### About this task
What you return has to match the listing below line for line.

☆ ☆ ☆

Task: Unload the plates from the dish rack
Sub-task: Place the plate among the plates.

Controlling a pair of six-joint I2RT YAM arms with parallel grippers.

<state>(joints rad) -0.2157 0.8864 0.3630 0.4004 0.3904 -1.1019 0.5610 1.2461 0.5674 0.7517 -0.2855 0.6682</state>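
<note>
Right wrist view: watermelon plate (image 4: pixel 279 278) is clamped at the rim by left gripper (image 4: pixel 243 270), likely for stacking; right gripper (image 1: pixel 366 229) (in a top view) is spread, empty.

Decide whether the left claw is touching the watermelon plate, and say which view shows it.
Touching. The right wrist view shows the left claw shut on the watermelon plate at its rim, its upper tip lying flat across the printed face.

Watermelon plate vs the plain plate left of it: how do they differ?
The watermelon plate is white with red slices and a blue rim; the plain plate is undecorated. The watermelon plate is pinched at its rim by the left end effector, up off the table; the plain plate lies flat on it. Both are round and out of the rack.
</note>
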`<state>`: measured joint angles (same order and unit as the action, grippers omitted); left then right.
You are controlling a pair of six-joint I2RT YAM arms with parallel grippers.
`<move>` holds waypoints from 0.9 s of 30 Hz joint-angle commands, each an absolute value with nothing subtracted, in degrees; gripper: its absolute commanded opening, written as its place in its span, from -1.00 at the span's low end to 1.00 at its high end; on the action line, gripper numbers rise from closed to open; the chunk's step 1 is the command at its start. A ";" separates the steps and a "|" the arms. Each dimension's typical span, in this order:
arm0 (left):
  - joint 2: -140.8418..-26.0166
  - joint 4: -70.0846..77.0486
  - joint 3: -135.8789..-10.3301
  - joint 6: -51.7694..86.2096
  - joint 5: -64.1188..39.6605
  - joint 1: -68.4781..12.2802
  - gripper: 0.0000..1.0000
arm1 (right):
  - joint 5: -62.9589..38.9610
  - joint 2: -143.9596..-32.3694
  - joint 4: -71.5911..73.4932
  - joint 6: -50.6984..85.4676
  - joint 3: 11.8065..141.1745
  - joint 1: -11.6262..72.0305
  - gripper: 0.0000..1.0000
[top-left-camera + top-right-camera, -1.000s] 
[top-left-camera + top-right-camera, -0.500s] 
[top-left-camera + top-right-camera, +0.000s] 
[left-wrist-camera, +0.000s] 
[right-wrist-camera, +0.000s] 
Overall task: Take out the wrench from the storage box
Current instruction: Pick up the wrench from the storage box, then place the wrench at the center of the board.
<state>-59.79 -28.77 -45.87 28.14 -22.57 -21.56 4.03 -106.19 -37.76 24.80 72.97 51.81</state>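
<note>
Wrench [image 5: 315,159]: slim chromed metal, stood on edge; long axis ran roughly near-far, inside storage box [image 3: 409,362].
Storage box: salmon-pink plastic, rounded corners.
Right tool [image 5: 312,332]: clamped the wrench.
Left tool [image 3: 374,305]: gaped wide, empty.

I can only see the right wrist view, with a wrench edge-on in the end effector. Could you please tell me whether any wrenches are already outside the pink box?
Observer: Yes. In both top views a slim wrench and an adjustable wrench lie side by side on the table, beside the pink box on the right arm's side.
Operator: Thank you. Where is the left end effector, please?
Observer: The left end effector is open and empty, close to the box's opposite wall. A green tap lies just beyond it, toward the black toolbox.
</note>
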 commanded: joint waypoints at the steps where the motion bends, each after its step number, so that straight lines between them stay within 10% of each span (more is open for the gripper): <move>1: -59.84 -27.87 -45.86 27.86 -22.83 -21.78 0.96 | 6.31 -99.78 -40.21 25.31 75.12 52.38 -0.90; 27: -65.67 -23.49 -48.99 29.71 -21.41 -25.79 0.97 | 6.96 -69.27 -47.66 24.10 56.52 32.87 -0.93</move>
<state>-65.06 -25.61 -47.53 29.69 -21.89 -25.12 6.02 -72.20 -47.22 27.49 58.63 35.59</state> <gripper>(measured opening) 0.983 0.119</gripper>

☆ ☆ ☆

### Exercise answer
Task: Unload the plates from the dish rack
Sub-task: Place the plate among the plates.

Controlling a pair of six-joint I2RT YAM arms with parallel grippers.

<state>(joints rad) -0.2157 0.8864 0.3630 0.4004 0.3904 -1.1019 0.5610 1.2461 0.5674 0.7517 -0.2855 0.6682</state>
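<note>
Right wrist view: watermelon plate (image 4: pixel 279 278) is clamped at the rim by left gripper (image 4: pixel 243 270), likely for stacking; right gripper (image 1: pixel 366 229) (in a top view) is spread, empty.

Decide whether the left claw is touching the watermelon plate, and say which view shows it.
Touching. The right wrist view shows the left claw shut on the watermelon plate at its rim, its upper tip lying flat across the printed face.

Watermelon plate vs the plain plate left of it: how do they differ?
The watermelon plate is white with red slices and a blue rim; the plain plate is undecorated. The watermelon plate is pinched at its rim by the left end effector, up off the table; the plain plate lies flat on it. Both are round and out of the rack.
</note>
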`<state>`: measured joint angles (same order and unit as the action, grippers omitted); left then right.
You are controlling a pair of six-joint I2RT YAM arms with parallel grippers.
`<move>` holds waypoints from 0.9 s of 30 Hz joint-angle commands, each an absolute value with nothing subtracted, in degrees; gripper: its absolute commanded opening, written as its place in its span, from -1.00 at the span's low end to 1.00 at its high end; on the action line, gripper numbers rise from closed to open; the chunk's step 1 is the command at its start. A ";" separates the steps and a "|" the arms. Each dimension's typical span, in this order:
arm0 (left):
  - joint 2: -140.8418..-26.0166
  - joint 4: -70.0846..77.0486
  - joint 3: -135.8789..-10.3301
  - joint 6: -51.7694..86.2096
  - joint 5: -64.1188..39.6605
  - joint 1: -68.4781..12.2802
  - gripper: 0.0000..1.0000
arm1 (right):
  - joint 5: -62.9589..38.9610
  - joint 2: -143.9596..-32.3694
  - joint 4: -71.5911..73.4932
  - joint 6: -50.6984..85.4676
  - joint 3: 11.8065..141.1745
  - joint 1: -11.6262..72.0305
  - gripper: 0.0000..1.0000
[top-left-camera + top-right-camera, -1.000s] 
[top-left-camera + top-right-camera, -0.500s] 
[top-left-camera + top-right-camera, +0.000s] 
[left-wrist-camera, +0.000s] 
[right-wrist-camera, +0.000s] 
Overall task: Take out the wrench from the storage box
Current instruction: Pick up the wrench from the storage box, then place the wrench at the center of the board.
<state>-59.79 -28.77 -45.87 28.14 -22.57 -21.56 4.03 -106.19 -37.76 24.80 72.97 51.81</state>
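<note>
Wrench [image 5: 315,159]: slim chromed metal, stood on edge; long axis ran roughly near-far, inside storage box [image 3: 409,362].
Storage box: salmon-pink plastic, rounded corners.
Right tool [image 5: 312,332]: clamped the wrench.
Left tool [image 3: 374,305]: gaped wide, empty.

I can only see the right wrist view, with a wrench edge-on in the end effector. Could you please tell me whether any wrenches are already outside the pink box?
Observer: Yes. In both top views a slim wrench and an adjustable wrench lie side by side on the table, beside the pink box on the right arm's side.
Operator: Thank you. Where is the left end effector, please?
Observer: The left end effector is open and empty, close to the box's opposite wall. A green tap lies just beyond it, toward the black toolbox.
</note>
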 commanded: joint waypoints at the steps where the motion bends, each after its step number, so that straight lines between them stay within 10% of each span (more is open for the gripper): <move>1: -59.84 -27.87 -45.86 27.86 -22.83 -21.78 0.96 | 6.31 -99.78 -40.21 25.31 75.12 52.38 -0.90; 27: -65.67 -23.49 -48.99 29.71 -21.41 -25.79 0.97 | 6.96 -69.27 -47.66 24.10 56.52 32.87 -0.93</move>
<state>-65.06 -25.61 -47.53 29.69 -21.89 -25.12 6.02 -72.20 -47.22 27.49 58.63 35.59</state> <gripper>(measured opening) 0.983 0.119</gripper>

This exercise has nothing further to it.